Flea Market Tip #12: Always be nice to vendors and others customers
Heat can sometimes drive us crazy. Keep that in mind and stay cool. Be considerate of other people in the crowd and try not to accidentally barge into anyone. Be friendly to the vendors and start up a little conversation if you think they’re up for a chat.
Summer Flea Market Tip #13: Get to grips with the culture
When traveling abroad, try and learn beforehand about local habits and cultural norms. It’s also helpful to learn a few useful phrases in the language of the country you’re visiting. You’ll blend in better, and you’re less likely get ripped off. In many countries, this is optional, but in others it can be a real asset. So why not learn a few typical French flea market idioms before your next visit to French flea markets.
Summer Flea Market Tip #14: Find cheap winter clothes
Chances are that vendors will have most of their inventory with them.

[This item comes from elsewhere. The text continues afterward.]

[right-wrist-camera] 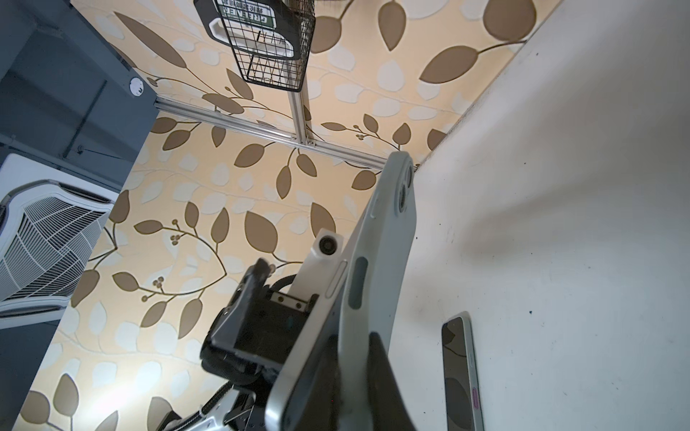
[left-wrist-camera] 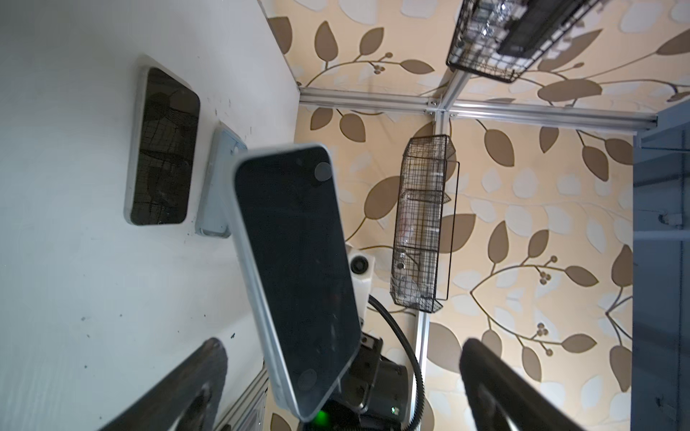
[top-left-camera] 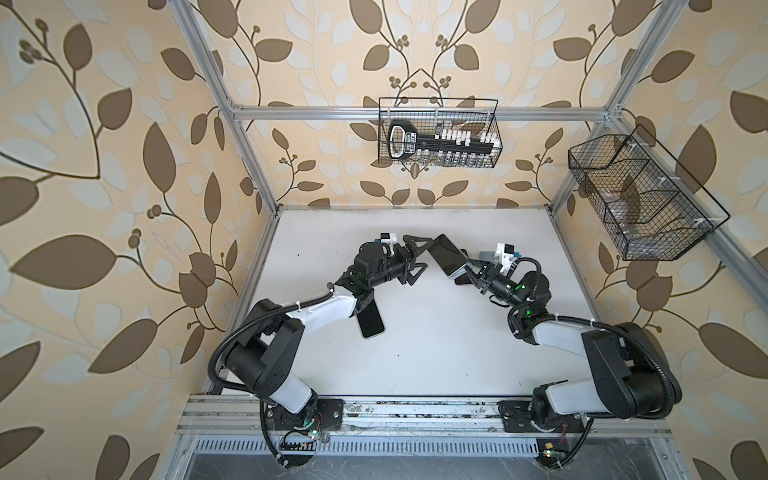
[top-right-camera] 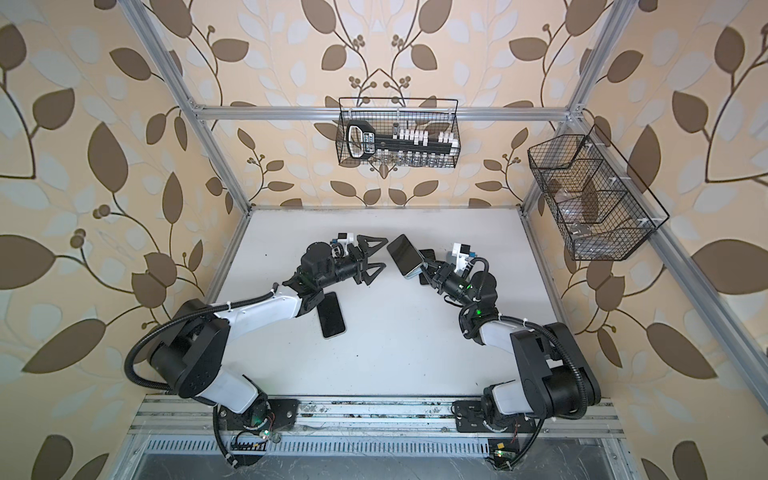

If you see a nice faux fur coat or a vintage scarf that takes your fancy, vendors will be surprised you’re interested in the summer and more willing to sell them at a cheaper price.
Summer Flea Market Tip #15: Enjoy yourself!
In the end, it’s all about having a great time. Stay safe, keep an open mind and a positive attitude as you search flea markets for retro bargains and antique finds. Most of all, have fun and enjoy yourself!